A Justification for Ethnic Studies
A One-Time Naysayer Now Finds a Normative Basis for the Nascent Field
As the Fall 1996 term approaches, one of the near-perpetual cause celebres occupying student activists at Harvard looks to loom large again. Ethnic studies represents one of the few issues on which students and administrators within the University remain far from consensus on a suitable disposition. While activists demand departmental status for the field, administrators refuse even to appoint a committee which will formally investigate the possibility.
Given the friction raised by this clash, a lot of charges and counter-charges have been traded by both sides. I doubt that any editorialist could quickly articulate the patterns of justification offered by either side in this controversy. Yet both tend to overlook the philosophical roots of their positions. By sharpening these distinctions, perhaps some clarity can be lent to a debate too often characterized by murky accusations and questioning of motives.

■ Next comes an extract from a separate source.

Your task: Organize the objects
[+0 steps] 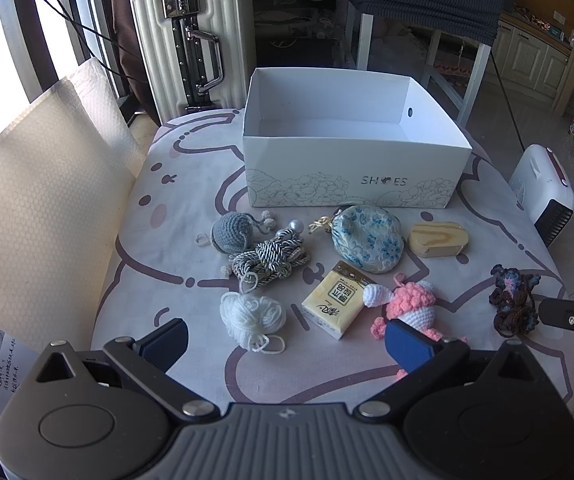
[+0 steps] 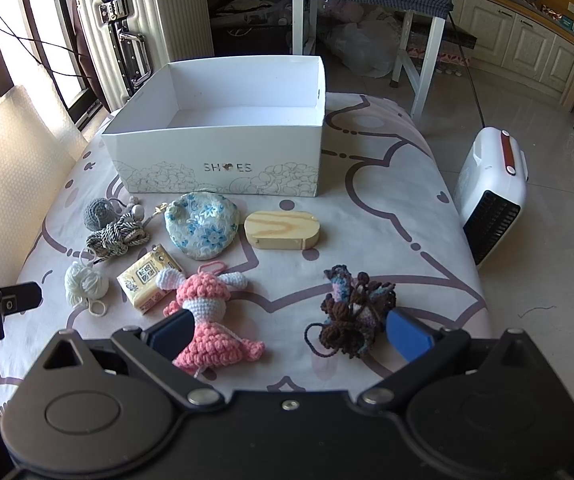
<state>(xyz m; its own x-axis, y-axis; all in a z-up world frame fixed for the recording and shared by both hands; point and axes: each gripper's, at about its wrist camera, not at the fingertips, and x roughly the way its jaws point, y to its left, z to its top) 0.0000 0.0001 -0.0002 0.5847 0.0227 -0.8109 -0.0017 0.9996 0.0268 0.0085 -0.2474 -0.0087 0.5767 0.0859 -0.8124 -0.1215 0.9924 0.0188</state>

I must confess that for a long time I was neither engaged nor even interested in this debate. The activists appeared to me as self-indulgent genealogists, seeking academic credit for a strictly personal interest. Then about a year ago one of my roommates took a course on corridos, or Mexican folk ballads, offered by a visiting professor in the English department. The fascination with which he read his texts for the course, and the enthusiasm with which he described his work struck me deeply. I learned quite a bit in the process as well--the social value and poetic richness of an art form which I had ignorantly disregarded as annoying background music.

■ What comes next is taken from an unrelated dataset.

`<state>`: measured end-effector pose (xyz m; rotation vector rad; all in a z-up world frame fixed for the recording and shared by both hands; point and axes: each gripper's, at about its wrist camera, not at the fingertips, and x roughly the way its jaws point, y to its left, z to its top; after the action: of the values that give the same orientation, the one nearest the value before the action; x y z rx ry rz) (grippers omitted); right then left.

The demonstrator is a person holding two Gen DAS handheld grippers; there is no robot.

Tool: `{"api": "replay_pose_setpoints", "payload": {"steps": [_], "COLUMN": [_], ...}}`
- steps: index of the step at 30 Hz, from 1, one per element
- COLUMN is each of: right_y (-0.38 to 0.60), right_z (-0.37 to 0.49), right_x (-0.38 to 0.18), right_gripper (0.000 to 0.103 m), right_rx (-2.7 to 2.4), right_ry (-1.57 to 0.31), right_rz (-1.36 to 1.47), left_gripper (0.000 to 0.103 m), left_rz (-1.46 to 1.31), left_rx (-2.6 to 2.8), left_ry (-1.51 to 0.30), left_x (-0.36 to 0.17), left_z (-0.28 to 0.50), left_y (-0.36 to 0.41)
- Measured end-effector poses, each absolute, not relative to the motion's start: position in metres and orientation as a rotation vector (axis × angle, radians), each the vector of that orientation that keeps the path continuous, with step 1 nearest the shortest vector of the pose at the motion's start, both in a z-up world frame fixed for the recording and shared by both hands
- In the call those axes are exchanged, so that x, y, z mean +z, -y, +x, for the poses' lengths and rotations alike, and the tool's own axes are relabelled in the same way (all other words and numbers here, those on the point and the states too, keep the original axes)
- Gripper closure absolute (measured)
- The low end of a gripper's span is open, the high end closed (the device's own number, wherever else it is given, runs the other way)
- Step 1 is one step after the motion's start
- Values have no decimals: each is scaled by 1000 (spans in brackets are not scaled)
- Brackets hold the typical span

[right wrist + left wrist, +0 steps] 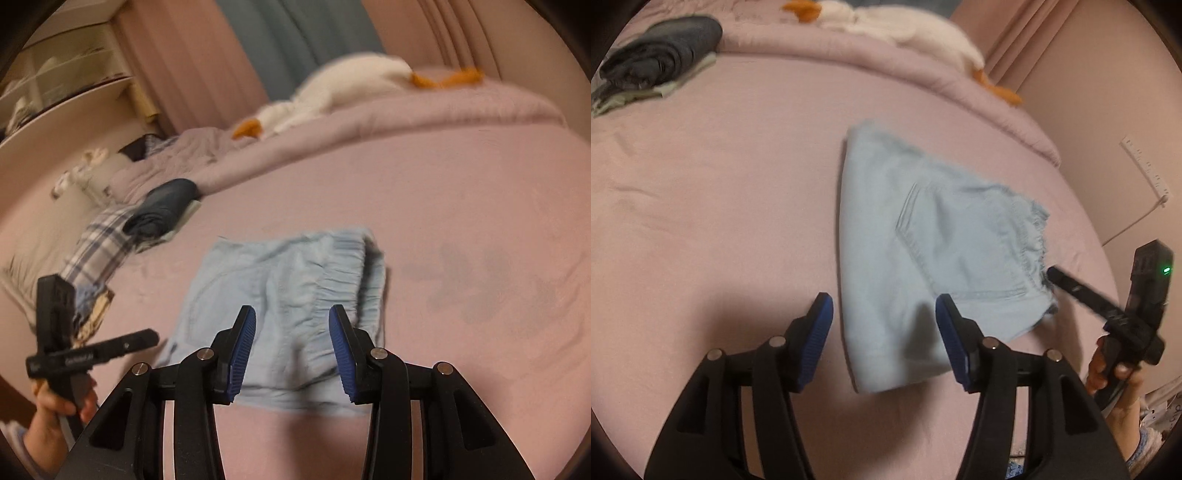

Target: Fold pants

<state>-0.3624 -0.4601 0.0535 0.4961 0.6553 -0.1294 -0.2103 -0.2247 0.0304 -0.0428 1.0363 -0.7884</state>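
Light blue pants point(923, 251) lie folded into a compact shape on the pink bed point(720, 221), with a back pocket and the gathered waistband facing up. They also show in the right wrist view point(288, 295). My left gripper point(882, 317) is open and empty, just above the near edge of the pants. My right gripper point(291, 325) is open and empty, hovering over the waistband end. The right gripper also shows in the left wrist view point(1067, 284) beside the waistband. The left gripper shows in the right wrist view point(122, 345) at the left.
A dark folded garment point(661, 55) lies on a pale one at the far left of the bed. A white plush goose point(905, 26) lies on the rolled pink duvet point(849, 55) along the back. A plaid cloth point(99, 243) and shelves point(55, 74) are at the left.
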Motion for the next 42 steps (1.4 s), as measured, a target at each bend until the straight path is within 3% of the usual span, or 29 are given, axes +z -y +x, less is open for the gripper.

Having re-thought my position, I began to take more seriously the fundamental claims which ethnic studies implied. Even those of us who make normative evaluations our primary goal while in college rarely take the time to question the very nature and role of the educational process. Are we mere technicians, taught to recognize and repeat various analytical techniques? Is there no deeper end to our studies, no more transcendental goal?
If these questions are answered affirmatively, there is little room in the academy for ethnic studies. Formalistic analysis may well be disregarded in a field laden with evaluative opportunities. Yet when the transformative potential of learning is properly valued and embraced, the case reverses. If we aspire merely to become better analysts while in college, ethnic studies looks like a poor relation to such analytically developed fields as mathematics, biology or physics. But for those who aspire to become better selves, such cultural explorations can be essential starting points for reflection on the nature of communal commitment and personal identity.
This normative justification for ethnic studies may initially seem preachy or provincial. Yet I maintain that the very traditions of liberal education dictate that such an ethical orientation be not only tolerated, but valorized. The great irony behind the diehard "Western Civ" crowd's opposition to ethnic studies is their neglect of the fact that the very tradition which they extol culminates in a modern conception of identity which makes ethnic studies a worthwhile aim. From Augustine to Nietzsche, and from Shakespeare to Rilke, the sweep of Western philosophy and literature calls us to a goal of self-realization through authenticity.
Perhaps best articulated by Proust in his Remembrance of Things Past, this ethic dictates that the individual's imaginative re-appropriation of his own past is the best means of cultivating an educated perspective. A liberal education can scarcely aspire to do more. And those who seek to elevate the Western canon by denying racial and ethnic minorities a chance to create their own "usable pasts" do nothing but dishonor its normative implications.
At this point I imagine that the advocates of the status quo will strongly object, claiming that such a moral spin on educative processes necessarily subverts academic objectivity. I'll concede immediately that ethnic studies is a necessarily political project--the kind of deep resonances and solidarities that will be built up by such study, both within and between the newly "aware" minorities who learn more about their and other cultures, will be immense. Neo-conservatives argue in reply that such a connection necessarily contaminates the ethnic studies agenda. Advocacy in the class room is not only non-traditional, but unethical--and the use of the academy for political gain is viewed as nothing less than a sacrilege.
The great irony here that the neighsayers themselves are making a profoundly political move--in preserving the status quo. As Cass Sunstein notes in his The Partial Constitution, much modern conservative advocacy centers around "taking, as given and as the baseline for decision, the status quo, or what various people and groups now have." This status quo neutrality masquerades as impartiality or objectivity, advancing its objectives all the more insidiously by virtue of its ostensible ideological purity. Thus there is no apolitical foundation from which the ethnic studies advocates wish to displace the current curriculum. Ethnic studies advocates should not shrink from pointing this out, or denying the political roots of their action.
As one deeply sympathetic to the activists' position, I admire their tenacious protests, consciousness-raising and even fasting. Yet I would like to call them to a take perhaps a less confrontational political position and a more radical philosophical justification of their enterprise. As Kafka once said, "a book must be an ax which we can take against the frozen sea within us." Where the force of identity politics has failed heretofore, perhaps the vertiginous decentering occasioned by reflections on the metaphysics of identity can lead to the unforced consensus upon which all social movements depend.